** ASSIGNED TASK **
All of the data should be restated word for word, with the pictures omitted.

[Saved data entries]
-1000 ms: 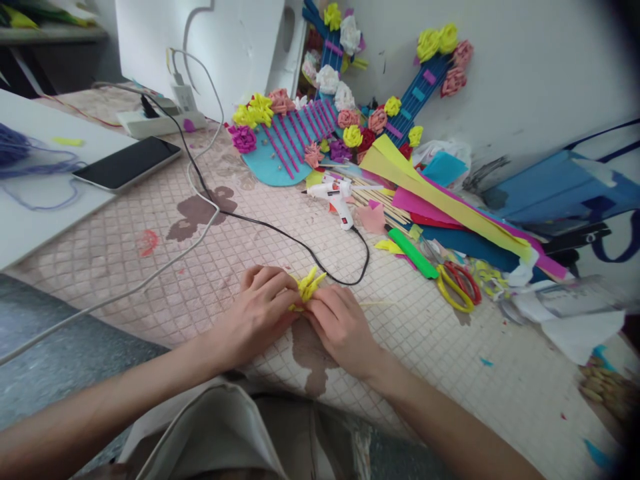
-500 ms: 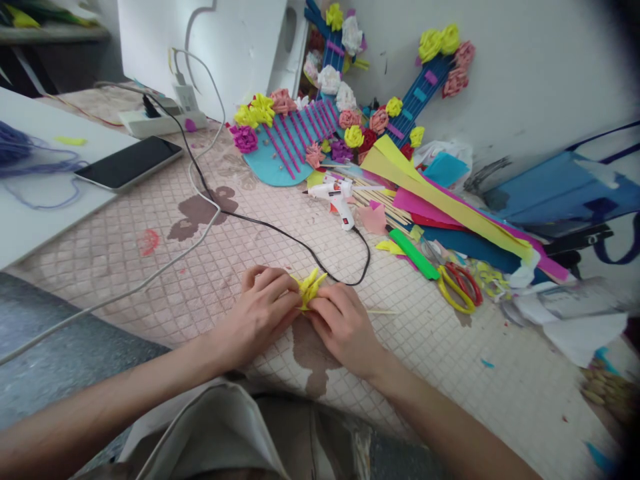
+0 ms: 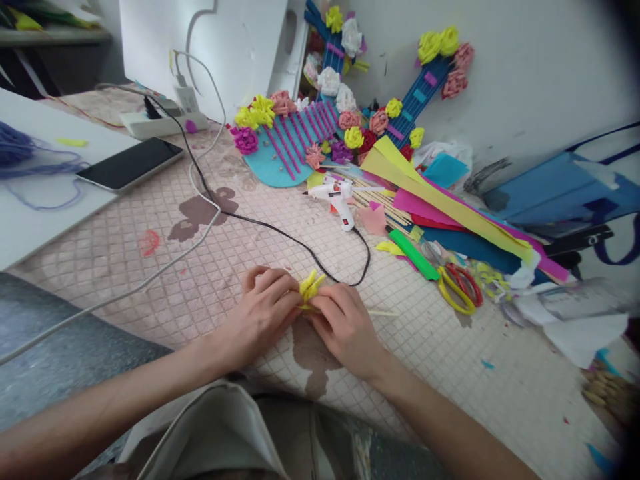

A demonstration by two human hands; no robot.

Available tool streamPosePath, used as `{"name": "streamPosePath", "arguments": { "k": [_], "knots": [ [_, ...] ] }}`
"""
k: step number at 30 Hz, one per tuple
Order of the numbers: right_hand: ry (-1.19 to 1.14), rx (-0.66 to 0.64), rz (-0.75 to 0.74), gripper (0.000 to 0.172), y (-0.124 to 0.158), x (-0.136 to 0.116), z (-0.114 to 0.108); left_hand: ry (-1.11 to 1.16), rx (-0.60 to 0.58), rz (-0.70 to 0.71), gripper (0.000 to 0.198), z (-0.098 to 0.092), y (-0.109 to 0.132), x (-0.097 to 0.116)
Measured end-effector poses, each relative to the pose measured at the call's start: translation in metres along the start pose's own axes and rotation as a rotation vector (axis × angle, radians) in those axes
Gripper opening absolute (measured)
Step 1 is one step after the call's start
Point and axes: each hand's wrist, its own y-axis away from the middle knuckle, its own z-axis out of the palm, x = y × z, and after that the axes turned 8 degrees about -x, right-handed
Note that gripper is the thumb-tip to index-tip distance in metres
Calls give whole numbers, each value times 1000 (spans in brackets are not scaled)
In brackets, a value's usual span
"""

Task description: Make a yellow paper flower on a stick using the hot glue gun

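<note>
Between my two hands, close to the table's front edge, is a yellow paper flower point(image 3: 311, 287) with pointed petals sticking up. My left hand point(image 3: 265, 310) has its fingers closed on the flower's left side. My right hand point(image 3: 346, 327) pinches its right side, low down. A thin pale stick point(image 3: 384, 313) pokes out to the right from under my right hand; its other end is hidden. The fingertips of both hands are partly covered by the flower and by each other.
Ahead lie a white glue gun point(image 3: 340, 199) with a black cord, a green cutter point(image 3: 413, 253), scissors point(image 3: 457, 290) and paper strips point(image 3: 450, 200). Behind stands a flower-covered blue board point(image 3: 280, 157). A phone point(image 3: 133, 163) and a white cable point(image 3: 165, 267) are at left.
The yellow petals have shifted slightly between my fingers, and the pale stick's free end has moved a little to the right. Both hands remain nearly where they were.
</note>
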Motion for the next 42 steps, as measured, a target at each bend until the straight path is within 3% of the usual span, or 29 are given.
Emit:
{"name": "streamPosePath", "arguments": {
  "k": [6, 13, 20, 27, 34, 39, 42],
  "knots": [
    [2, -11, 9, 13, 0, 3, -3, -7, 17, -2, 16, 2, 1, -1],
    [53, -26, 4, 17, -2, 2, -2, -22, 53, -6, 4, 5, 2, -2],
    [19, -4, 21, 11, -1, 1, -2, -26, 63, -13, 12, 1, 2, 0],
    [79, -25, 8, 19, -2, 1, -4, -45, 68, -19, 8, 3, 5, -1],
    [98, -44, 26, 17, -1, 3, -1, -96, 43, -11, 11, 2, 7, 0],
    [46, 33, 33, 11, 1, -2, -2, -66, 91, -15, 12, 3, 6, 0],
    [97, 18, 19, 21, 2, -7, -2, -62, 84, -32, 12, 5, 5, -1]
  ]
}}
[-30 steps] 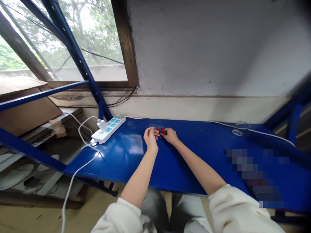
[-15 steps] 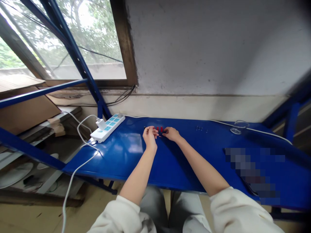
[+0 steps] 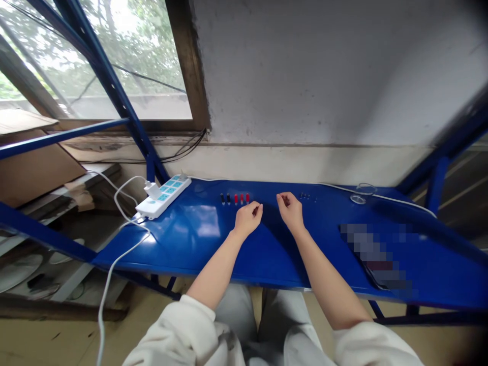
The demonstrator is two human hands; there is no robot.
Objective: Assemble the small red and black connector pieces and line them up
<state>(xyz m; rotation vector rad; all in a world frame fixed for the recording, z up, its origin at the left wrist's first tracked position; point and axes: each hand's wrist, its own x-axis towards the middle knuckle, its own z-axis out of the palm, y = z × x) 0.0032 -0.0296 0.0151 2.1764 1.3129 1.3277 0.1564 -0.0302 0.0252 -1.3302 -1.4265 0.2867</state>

** ANSWER **
-1000 ms: 
-500 ms: 
+0 ms: 

A demonstration by two human hands; no robot.

Available tool streamPosePath, used as `{"name": "streamPosePath", "arguments": { "k": [_], "knots": [ [_, ...] ] }}`
"""
k: step number at 30 Hz, one per tuple
Order of the numbers: right_hand: ry (-1.19 to 1.14), rx (-0.66 to 0.64), rz (-0.75 to 0.74), gripper (0.000 to 0.172), y (-0.124 to 0.158), x (-0.136 to 0.116), z (-0.114 to 0.108); left_hand: ry (-1.11 to 1.16), rx (-0.60 to 0.58), rz (-0.70 to 0.71), gripper (0.000 to 0.198), z (-0.098 to 0.092), y (-0.109 to 0.132), x (-0.097 to 0.116)
Measured end-effector poses, each relative to the pose measured at the call's start: translation in metres along the start pose's own axes and rotation as a rotation vector (axis × angle, radians) in those axes
Gripper opening absolute (measured)
Step 1 is one step after the call's start
Point and axes: each hand's wrist, its own y-axis away from the middle knuckle, its own z-axis out of the palm, x = y × z, and after that the axes turned 8 degrees about -x, right-handed
Note that gripper is the thumb-tip to index-tip distance in metres
Calls give whole numbers, each value times 1000 (spans in brackets are not scaled)
In brackets, a value's usual span
"""

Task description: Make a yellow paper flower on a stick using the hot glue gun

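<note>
Between my two hands, close to the table's front edge, is a yellow paper flower point(image 3: 311, 287) with pointed petals sticking up. My left hand point(image 3: 265, 310) has its fingers closed on the flower's left side. My right hand point(image 3: 346, 327) pinches its right side, low down. A thin pale stick point(image 3: 384, 313) pokes out to the right from under my right hand; its other end is hidden. The fingertips of both hands are partly covered by the flower and by each other.
Ahead lie a white glue gun point(image 3: 340, 199) with a black cord, a green cutter point(image 3: 413, 253), scissors point(image 3: 457, 290) and paper strips point(image 3: 450, 200). Behind stands a flower-covered blue board point(image 3: 280, 157). A phone point(image 3: 133, 163) and a white cable point(image 3: 165, 267) are at left.
The yellow petals have shifted slightly between my fingers, and the pale stick's free end has moved a little to the right. Both hands remain nearly where they were.
</note>
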Motion for the next 42 steps, as measured, a target at each bend until the straight path is within 3% of the usual span, or 29 are given.
Emit:
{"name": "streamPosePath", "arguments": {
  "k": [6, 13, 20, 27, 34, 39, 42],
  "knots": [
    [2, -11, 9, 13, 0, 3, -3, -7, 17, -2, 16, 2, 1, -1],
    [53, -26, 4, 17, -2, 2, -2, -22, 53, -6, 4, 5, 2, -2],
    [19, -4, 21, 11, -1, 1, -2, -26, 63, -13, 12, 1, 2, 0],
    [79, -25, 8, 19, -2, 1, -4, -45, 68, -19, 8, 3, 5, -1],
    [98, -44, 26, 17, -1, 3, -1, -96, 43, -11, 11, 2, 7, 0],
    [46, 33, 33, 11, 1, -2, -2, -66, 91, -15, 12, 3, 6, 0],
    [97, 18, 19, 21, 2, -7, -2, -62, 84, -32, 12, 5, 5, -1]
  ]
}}
[-30 steps] 
[-15 steps] 
[+0 steps] 
The demonstrator is two human hands; there is no robot.
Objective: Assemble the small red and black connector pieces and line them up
<state>(xyz m; rotation vector rad; all in a world frame fixed for the recording, z up, its origin at the left wrist's first tracked position; point and axes: each hand's wrist, its own x-axis towards the middle knuckle, its own z-axis out of the palm, y = z × x) 0.0032 -0.0296 0.0151 2.1764 1.3129 1.3277 0.1564 -0.0302 0.0252 -1.3302 -1.4265 0.2867</state>

There is nothing further in this answer.